Si la Ley de Amnistía de 1977 impide la exigencia de responsabilidades sobre hechos o delitos cometidos durante la guerra o bajo la dictadura; aquella, imperante en el plano jurídico, no puede cobijar a una memoria que ahora resulta inaceptable para la exigencia de reparación moral de lo que fue ocultado. No se puede olvidar aquello que ya indicó también Ricoeur: el olvido obligado que es la amnistía. Sólo es necesario señalar la proximidad fonética y semántica entre amnistía y amnesia. El obligar al olvido aleja al concepto de perdón bajo la presencia de la simulación, (de nuevo Ricoeur). No es por tanto la “memoria histórica” contra la Historia, sino la realidad de una “memoria colectiva”, (la que Halbwachs conceptualizó como “cuadros sociales de la memoria”), que se traduce como que para el recuerdo se necesita a los otros.

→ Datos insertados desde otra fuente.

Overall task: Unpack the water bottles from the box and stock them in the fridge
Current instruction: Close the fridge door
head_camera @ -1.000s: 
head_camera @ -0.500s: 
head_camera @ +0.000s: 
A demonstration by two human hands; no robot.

¿Es posible la reinversión del significado del Valle de los Caídos? ¿Cómo modificar lo memorial recogido bajo esa imperativa y descomunal Cruz, la que le da su dimensión semántica? Quizás resulta necesario volver citar a Ricoeur, en la duda que condicionó su reflexión: “…cómo puede ser preservada en su integridad la frontera entre amnistía y amnesia en favor del trabajo de la memoria, completada por el duelo, y guiado por el espíritu del perdón”.